“I always enjoyed it when my father came home from his travels. His face would be rugged and worn with stubble, but his eyes would shine through that dishevelled appearance and once he’d looked us up and down, my mother and I knew that he was back. I always thought that each time he came back would be the last time he would leave. I tended to be wrong. One time, when I’d found out that he’d left once more, I ran out into the garden and screamed at the top of my lungs, telling him to come home now, come back to us now. I shouted and wailed for so long it felt like my throat was being ripped out. But, by leaving once again, he was the one doing the tearing. By leaving once again, it was his fault that my throat hurt. At least, that’s how I saw it.
The last time I saw him, he’d been through our rickety wooden door less than two hours. Mother says that door’s an air loom, whatever one of those is. He’d docked the night before at Havenport after several weeks out at sea. The stories he would tell me! God, how I enjoyed them. The monsters he saw, the captains he hated and the songs he sang; all of these were conveyed to me with the utmost care in description. My father couldn’t write with a pen and paper, but he had the words to tell the most engaging and beautiful of tales. He kissed the top of my head and told me that I was nearly as tall as him. I laughed at that. My father was always the funny one at home. Mother would roll her eyes occasionally, when she didn’t want us to know that she found it funny. He even asked me how old I was. I knew he was joking and that he really did remember, but the look on Mother’s face said it all! I wouldn’t have minded if he did forget. I mean, he is out at sea for a long time. I do understand.

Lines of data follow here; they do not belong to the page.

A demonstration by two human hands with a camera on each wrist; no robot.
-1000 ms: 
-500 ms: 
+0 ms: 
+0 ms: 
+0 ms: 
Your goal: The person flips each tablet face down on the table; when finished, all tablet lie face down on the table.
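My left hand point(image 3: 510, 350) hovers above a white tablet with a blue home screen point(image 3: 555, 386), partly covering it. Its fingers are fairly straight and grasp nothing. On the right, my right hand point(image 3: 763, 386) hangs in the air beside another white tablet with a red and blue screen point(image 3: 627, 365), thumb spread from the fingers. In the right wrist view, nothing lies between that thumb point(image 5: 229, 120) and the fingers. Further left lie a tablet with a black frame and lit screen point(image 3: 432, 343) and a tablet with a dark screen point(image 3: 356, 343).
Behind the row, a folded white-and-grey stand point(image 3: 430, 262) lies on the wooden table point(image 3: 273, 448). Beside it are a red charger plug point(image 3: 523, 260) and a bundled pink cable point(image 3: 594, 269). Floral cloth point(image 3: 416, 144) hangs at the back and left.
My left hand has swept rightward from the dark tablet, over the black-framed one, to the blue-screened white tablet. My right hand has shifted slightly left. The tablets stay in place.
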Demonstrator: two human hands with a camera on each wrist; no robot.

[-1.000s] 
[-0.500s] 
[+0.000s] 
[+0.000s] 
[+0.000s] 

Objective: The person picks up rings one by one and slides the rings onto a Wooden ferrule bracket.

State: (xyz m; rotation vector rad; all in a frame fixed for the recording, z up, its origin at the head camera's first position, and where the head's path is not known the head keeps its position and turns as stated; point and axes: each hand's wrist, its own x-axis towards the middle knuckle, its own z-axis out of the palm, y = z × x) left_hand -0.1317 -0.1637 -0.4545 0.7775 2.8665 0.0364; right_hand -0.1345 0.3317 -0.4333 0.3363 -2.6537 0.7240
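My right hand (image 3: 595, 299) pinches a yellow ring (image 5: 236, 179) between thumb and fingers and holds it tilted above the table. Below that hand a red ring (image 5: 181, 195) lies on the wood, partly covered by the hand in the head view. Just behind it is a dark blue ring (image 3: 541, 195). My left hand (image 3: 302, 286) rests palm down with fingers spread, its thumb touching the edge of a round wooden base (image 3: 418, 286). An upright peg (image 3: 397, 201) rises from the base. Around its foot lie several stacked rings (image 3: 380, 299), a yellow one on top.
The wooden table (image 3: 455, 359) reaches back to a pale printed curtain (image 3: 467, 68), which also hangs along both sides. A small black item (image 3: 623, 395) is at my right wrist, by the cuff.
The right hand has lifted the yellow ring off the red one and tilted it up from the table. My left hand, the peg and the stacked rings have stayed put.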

Mother cooked a wonderful stew that night. I think she did it so nicely because she loves Father so much. Maybe that was her way of convincing him to stay. Father says that Mother has special powers over him but I don’t really know what he means. Unless he means her cooking, because that is rather special! There was even a bottle of wine at the table. That’s how I knew Mother loved him. It was only ever on special occasions like Christmas or Easter when the wine was brought out. Then there was another. Then there was another. I tried to keep my eyes open, but when I rubbed them I felt the sleepy bits scratching at the back of my hand and, as much as I tried, the lids just kept closing and I imagined my eyelids as lids on jars and my hands were trying to stop the lids from being screwed shut. The next time I opened my eyes, I was in my room and the candle was out. I could feel that my hair had been swept to one side. My throat hurt. I wanted a glass of water.
I climbed out of bed and opened my door. I did it so often that, even in the dark, I know exactly where I’m going. I could also open it without making any noise. Sometimes I need to go to the toilet during the night and Father’s shouted at me for waking him up. But only when he’s here, obviously. I got to the top of the stairs and stood still for a second. I was confused. The lights were still on downstairs. My confusion passed shortly afterwards when I realised that it was just my parents. They weren’t talking though. They were shouting. At each other. I couldn’t move my legs. I wanted to go back to my room, to put the pillow over my ears and cry and not hear anything. Especially not the horrible things they were saying to each other. What happened to Mother’s powers? Why did her food not work? The wine didn’t work either, why?”
“Do you remember what they were saying?”
“Yes. I don’t want to, but I cannot forget such words.”
“He said that he longs to fly North once again. His wings are cramped in this house and she treads on them far too much. Being on dry land in the South was torture for him, pure torture. In his dreams he could smell the sea, taste the salt in the air and feel the wind batter his face. With that last comment, Mother…she…”
“What did she do?”
“I didn’t see it, but I heard a slap. A loud one. It sounded horrific. It didn’t stop him though. He carried right on, telling her that the only time he’s ever felt in love and loved was when he was stood on the prow of the ship just before turning in to bed one especially cold night in the North. He said that the embrace of the wind was more than anything she could ever have given him. There was love in his heart, he said, but it wasn’t for her. No matter how much she could try. She said that she hoped he felt guilty, but he replied saying that he didn’t feel anything towards her. Mother stopped at that. She was silent for so long. I can’t remember breathing at any time during this argument, but I must’ve been. I still couldn’t move. Some obscene force inside me wanted to stay and hear what they had to say to each other, and no matter what I tried, I couldn’t resist it.”
“Why are you telling me this?”
“You deserve to know. I feel that you’re owed an explanation for certain things. I feel like I ought to tell you stories that I think will help to explain how I am, why I do or don’t do certain things and, more importantly, so that you can be aware of what I’ve seen and done.”
“I see…It means a lot to me that you would tell me that. Honestly.”
“I’m glad it does. I don’t like to open up. Telling the truth is difficult for me to do, lying is far easier for certain things.”
“Did he ever come back?”
“Do you think he wanted to?”
“I’d only be kidding myself if I didn’t say ‘no’.”
“Sometimes that’s the best way to be.”